- [What to work on] Print the whole listing again, exactly as it stands.

- [Exercise data]
※
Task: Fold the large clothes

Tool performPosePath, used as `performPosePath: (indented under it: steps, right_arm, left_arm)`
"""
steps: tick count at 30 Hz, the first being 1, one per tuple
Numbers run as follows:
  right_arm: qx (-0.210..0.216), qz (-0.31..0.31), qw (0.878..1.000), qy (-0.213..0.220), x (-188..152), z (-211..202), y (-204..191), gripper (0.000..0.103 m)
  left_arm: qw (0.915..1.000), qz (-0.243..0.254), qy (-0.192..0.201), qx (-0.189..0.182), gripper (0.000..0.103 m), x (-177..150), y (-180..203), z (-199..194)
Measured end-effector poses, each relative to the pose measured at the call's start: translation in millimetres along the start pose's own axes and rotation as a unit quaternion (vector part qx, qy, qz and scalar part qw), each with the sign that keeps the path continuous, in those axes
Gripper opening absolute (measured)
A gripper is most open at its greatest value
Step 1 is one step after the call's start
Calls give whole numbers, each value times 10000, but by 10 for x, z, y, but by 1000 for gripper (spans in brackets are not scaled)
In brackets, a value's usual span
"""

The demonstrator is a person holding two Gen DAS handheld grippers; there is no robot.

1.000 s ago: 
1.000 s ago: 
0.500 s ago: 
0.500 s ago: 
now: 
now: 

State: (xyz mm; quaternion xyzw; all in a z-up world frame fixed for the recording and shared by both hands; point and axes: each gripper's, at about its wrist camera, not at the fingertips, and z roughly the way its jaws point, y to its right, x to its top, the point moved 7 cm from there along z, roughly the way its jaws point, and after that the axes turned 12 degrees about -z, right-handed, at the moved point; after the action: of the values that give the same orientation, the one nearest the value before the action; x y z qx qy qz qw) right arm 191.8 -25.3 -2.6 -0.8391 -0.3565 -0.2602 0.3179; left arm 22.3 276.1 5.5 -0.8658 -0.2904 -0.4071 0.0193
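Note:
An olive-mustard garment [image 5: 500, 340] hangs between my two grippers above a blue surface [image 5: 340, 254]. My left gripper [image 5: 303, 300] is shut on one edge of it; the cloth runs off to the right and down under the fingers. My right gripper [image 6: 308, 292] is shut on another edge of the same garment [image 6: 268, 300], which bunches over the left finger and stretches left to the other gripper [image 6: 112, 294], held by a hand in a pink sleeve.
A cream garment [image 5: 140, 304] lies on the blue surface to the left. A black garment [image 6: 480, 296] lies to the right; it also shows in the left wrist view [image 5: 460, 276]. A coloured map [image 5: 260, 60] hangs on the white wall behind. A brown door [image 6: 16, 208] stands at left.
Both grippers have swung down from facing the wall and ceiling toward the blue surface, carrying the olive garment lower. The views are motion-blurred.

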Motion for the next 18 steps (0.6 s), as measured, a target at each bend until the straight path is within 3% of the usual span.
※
- [Answer section]
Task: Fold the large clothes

Tool performPosePath, used as `performPosePath: (indented under it: steps, right_arm, left_arm)`
"""
steps: tick count at 30 Hz, the first being 1, one per tuple
Numbers run as follows:
  right_arm: qx (-0.210..0.216), qz (-0.31..0.31), qw (0.878..1.000), qy (-0.213..0.220), x (-188..152), z (-211..202), y (-204..191), gripper (0.000..0.103 m)
  left_arm: qw (0.915..1.000), qz (-0.243..0.254), qy (-0.192..0.201), qx (-0.189..0.182), gripper (0.000..0.103 m), x (-177..150), y (-180..203), z (-199..194)
Measured end-effector poses, each relative to the pose measured at the call's start: translation in millimetres along the start pose's own axes and rotation as a unit quaternion (vector part qx, qy, qz and scalar part qw), each with the sign that keeps the path continuous, in those axes
Gripper opening absolute (measured)
A gripper is most open at its greatest value
Step 1 is one step after the call's start
Calls give whole numbers, each value times 10000, but by 10 for x, z, y, but by 1000 for gripper (spans in brackets are not scaled)
In brackets, a value's usual span
"""

The demonstrator is a person holding two Gen DAS handheld grippers; there is no robot.

1.000 s ago: 
1.000 s ago: 
0.500 s ago: 
0.500 s ago: 
now: 
now: 

State: (xyz mm; quaternion xyzw; all in a z-up world frame fixed for the recording and shared by both hands; point and axes: each gripper's, at about its wrist camera, not at the fingertips, and z roughly the way its jaws point, y to its right, x to its top, the point moved 7 cm from there along z, roughly the way its jaws point, and after that the axes turned 12 degrees about -z, right-handed, at the moved point; after the action: of the values that give the same orientation, the one nearest the value before the action; x y z qx qy qz qw) right arm 191.8 -25.3 -2.6 -0.8391 -0.3565 -0.2602 0.3179; left arm 22.3 276.1 5.5 -0.8658 -0.2904 -0.4071 0.0193
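Note:
An olive-mustard garment [image 5: 500, 340] hangs between my two grippers above a blue surface [image 5: 340, 254]. My left gripper [image 5: 303, 300] is shut on one edge of it; the cloth runs off to the right and down under the fingers. My right gripper [image 6: 308, 292] is shut on another edge of the same garment [image 6: 268, 300], which bunches over the left finger and stretches left to the other gripper [image 6: 112, 294], held by a hand in a pink sleeve.
A cream garment [image 5: 140, 304] lies on the blue surface to the left. A black garment [image 6: 480, 296] lies to the right; it also shows in the left wrist view [image 5: 460, 276]. A coloured map [image 5: 260, 60] hangs on the white wall behind. A brown door [image 6: 16, 208] stands at left.
Both grippers have swung down from facing the wall and ceiling toward the blue surface, carrying the olive garment lower. The views are motion-blurred.
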
Motion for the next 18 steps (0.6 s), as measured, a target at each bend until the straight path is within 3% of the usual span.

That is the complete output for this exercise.